В Петербурге все складывалось, как и мечталось: учение сочеталось с «изучением». Однако, памятуя московские неудачи, Люба на фельдшерские курсы поступать не стала, выбрала акушерские. И поступить легче, и времени потребуют меньше. Удалось и с квартирой – комнату сдала г-жа Карчинская, к которой она приехала с письмом прямо с вокзала.

Удача получалась двойная. Карчинская сдавала студентам из Технологического института, где учился ее сын Николай. Один из его товарищей, Давид Кац, тоже квартирант, уже проштудировал «Капитал», он предложил Любе заниматься вместе с Николаем, которого вводил в суть Марксова учения.
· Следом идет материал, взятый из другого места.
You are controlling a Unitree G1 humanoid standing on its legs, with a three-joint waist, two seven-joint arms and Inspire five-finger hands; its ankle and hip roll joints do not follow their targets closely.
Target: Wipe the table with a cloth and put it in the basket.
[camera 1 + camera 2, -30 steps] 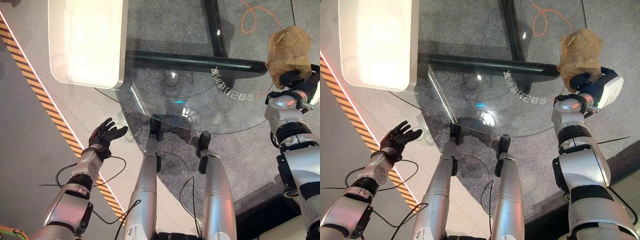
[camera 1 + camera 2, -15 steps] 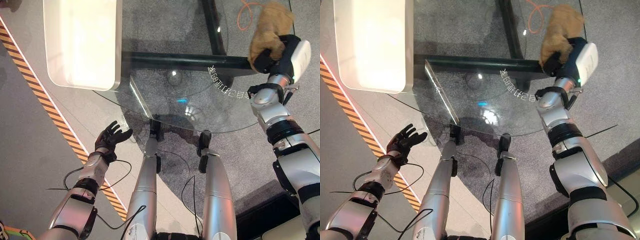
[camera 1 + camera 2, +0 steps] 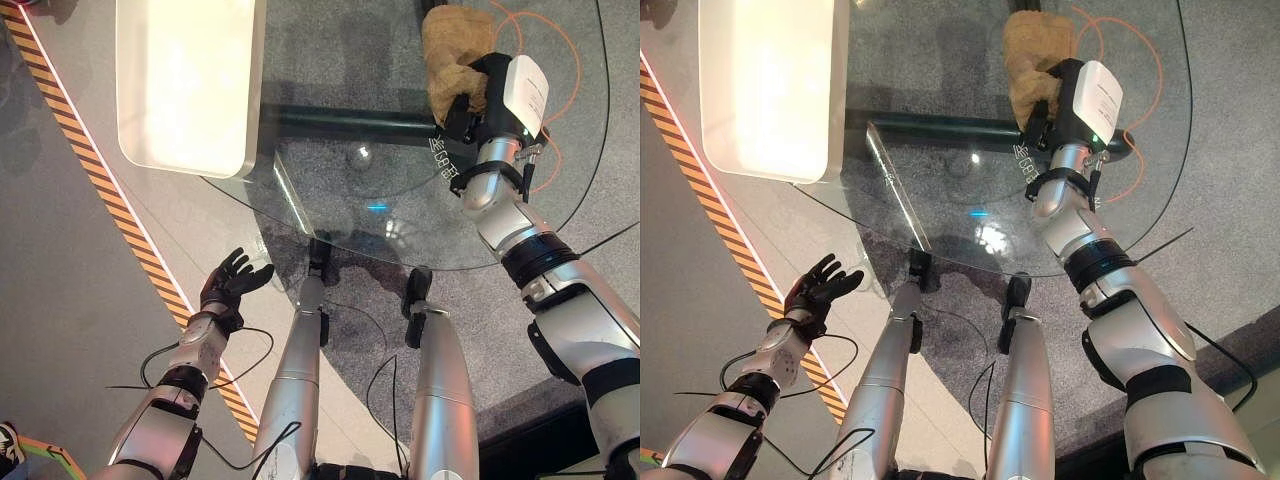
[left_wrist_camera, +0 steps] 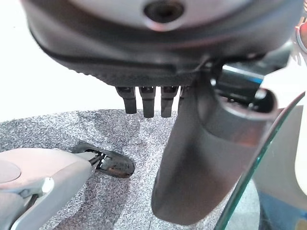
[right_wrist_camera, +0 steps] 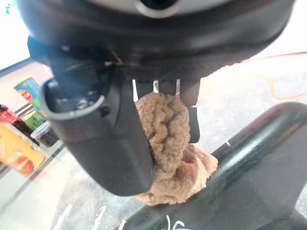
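Glass tabletop [image 3: 400, 215] has the right hand [image 3: 470, 95] clenched on the tan cloth [image 3: 447, 45] at its far side, white basket [image 3: 185, 85] lies well off to the left, left hand [image 3: 232, 282] released, idle near the floor

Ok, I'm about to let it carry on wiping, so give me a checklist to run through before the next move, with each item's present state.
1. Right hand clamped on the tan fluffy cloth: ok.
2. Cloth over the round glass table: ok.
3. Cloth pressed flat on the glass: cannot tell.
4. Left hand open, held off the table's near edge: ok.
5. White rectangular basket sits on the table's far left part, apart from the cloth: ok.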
И опять Маркс взял верх над медициной. На курсах Люба училась плохо, неровно – то отставала, то догоняла. Чтобы не возвращаться к теме нереализованной медицинской специальности, скажу сразу: диплом Надеждинских акушерских курсов мама получила через два года, пройдя «испытания в повивальном искусстве» с опозданием. Но все же ей дали звание «повивальной бабки с отличием», что позволяло ей «производить практику в Российской империи». Свидетельство было выдано Военно-медицинской академией за подписью «академика Пашутина» и «ученого секретаря князя Тарханова» «мая 27 дня 1893 г.». Дипломированная «бабка» приняла роды два раза – при сдаче экзаменов и однажды у случайной попутчицы в поезде.